Task to complete: Which lines of the entries below hold the word "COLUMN"? Report each of them.

Dataset records:
════════════════════
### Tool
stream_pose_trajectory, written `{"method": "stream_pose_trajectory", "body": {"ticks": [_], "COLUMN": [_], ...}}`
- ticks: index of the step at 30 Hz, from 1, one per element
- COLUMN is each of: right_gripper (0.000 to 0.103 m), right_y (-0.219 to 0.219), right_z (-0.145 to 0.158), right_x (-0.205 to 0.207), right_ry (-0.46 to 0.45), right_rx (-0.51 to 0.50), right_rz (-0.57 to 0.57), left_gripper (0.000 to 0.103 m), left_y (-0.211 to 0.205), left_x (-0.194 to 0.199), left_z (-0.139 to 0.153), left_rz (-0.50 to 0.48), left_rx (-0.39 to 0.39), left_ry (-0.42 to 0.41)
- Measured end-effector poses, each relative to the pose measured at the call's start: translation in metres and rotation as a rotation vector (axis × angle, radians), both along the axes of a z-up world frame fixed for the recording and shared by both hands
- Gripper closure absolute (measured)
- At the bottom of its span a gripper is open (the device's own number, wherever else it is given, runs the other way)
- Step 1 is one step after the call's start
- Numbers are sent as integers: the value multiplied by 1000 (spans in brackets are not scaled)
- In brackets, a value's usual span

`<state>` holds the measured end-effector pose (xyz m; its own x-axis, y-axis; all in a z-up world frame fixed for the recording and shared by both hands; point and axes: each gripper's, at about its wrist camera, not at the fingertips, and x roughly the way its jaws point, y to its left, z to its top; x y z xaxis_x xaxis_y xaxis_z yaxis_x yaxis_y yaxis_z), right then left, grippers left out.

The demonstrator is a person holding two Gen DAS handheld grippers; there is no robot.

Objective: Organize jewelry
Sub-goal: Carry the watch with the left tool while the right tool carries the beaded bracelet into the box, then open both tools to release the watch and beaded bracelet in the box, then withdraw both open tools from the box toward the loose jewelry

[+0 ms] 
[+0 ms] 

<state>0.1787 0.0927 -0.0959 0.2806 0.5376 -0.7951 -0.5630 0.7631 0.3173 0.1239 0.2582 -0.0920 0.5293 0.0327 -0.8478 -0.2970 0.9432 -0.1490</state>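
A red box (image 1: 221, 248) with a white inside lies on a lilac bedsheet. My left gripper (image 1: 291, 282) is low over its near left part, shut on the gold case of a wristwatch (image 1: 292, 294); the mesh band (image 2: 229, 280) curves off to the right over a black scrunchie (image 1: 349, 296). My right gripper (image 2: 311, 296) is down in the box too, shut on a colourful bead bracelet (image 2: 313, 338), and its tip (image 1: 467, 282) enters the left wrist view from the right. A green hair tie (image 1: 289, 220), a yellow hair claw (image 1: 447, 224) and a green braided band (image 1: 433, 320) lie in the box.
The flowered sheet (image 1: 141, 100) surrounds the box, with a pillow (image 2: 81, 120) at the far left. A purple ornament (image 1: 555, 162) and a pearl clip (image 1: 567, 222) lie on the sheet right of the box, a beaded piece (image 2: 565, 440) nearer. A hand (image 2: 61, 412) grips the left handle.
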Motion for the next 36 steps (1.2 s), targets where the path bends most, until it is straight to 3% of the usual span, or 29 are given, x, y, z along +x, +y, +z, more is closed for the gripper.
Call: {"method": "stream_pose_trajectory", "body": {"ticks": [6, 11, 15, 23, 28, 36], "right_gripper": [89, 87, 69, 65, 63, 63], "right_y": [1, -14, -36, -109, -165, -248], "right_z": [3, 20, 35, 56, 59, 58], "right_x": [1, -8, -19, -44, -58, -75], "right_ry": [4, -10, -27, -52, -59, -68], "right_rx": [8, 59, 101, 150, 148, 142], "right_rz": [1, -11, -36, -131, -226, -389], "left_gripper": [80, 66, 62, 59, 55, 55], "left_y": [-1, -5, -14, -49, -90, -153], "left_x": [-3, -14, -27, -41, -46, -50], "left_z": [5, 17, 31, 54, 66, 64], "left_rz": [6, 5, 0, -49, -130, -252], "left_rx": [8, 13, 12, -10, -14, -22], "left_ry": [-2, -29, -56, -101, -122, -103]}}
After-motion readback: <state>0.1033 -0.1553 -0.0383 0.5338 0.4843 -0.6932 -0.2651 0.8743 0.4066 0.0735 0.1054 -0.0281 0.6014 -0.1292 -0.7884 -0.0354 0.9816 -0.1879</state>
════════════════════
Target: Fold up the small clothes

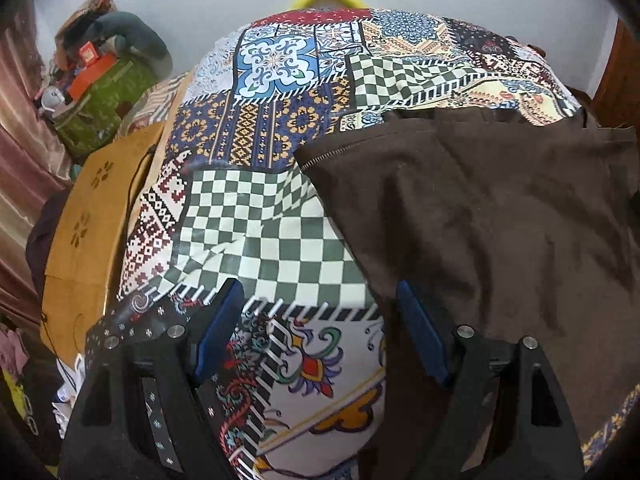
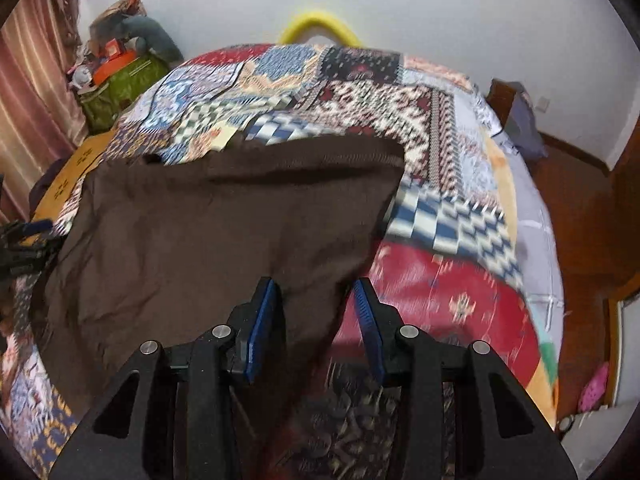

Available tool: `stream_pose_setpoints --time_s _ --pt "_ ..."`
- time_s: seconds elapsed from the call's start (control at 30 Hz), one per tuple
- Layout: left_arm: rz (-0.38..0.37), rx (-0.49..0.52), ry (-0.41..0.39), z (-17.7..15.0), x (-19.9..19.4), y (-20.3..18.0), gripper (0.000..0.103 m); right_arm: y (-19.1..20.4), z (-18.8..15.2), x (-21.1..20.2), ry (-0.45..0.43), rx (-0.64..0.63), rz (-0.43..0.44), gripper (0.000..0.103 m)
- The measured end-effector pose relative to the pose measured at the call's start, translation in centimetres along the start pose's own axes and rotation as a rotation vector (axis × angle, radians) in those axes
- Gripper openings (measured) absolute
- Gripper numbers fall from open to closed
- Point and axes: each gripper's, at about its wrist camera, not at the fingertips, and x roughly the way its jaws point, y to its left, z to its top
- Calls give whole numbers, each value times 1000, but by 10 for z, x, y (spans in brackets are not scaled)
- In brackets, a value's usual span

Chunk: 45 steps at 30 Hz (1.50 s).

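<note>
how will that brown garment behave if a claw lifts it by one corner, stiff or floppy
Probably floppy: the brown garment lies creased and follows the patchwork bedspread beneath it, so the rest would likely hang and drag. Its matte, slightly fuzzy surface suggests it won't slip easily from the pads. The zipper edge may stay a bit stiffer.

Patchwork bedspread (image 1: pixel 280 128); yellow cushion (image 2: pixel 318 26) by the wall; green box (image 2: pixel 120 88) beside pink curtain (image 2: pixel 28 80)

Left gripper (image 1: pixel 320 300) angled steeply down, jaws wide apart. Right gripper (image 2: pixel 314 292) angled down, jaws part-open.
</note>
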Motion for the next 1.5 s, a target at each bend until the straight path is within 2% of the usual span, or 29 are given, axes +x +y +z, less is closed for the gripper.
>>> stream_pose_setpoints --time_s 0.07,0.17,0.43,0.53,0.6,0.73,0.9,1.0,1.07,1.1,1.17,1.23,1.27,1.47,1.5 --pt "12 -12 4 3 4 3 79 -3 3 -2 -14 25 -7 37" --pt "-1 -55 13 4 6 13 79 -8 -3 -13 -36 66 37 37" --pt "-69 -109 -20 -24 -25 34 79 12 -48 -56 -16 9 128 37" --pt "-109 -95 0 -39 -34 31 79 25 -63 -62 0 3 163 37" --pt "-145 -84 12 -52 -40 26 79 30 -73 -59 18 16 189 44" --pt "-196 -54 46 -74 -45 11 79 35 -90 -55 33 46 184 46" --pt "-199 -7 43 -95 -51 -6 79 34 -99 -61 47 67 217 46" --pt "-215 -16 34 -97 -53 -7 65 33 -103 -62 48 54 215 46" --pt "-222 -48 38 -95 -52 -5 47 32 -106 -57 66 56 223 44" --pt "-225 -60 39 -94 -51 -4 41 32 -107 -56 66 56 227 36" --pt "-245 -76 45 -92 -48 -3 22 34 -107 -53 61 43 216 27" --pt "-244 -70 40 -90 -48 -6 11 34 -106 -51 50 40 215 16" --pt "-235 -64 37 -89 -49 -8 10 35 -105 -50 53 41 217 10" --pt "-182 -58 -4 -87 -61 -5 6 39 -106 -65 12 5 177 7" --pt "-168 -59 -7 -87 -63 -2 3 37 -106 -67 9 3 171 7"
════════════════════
Reply:
stream_pose_trajectory, written `{"method": "stream_pose_trajectory", "body": {"ticks": [_], "COLUMN": [_], ...}}`
- COLUMN is each of: right_gripper (0.000 to 0.103 m), right_y (-0.219 to 0.219), right_z (-0.145 to 0.158), right_x (-0.205 to 0.207), right_ry (-0.46 to 0.45), right_rx (-0.51 to 0.50), right_rz (-0.57 to 0.57), left_gripper (0.000 to 0.103 m), left_y (-0.211 to 0.205), left_x (-0.194 to 0.199), left_z (-0.139 to 0.153), left_rz (-0.50 to 0.48), left_rx (-0.39 to 0.39), left_ry (-0.42 to 0.41)

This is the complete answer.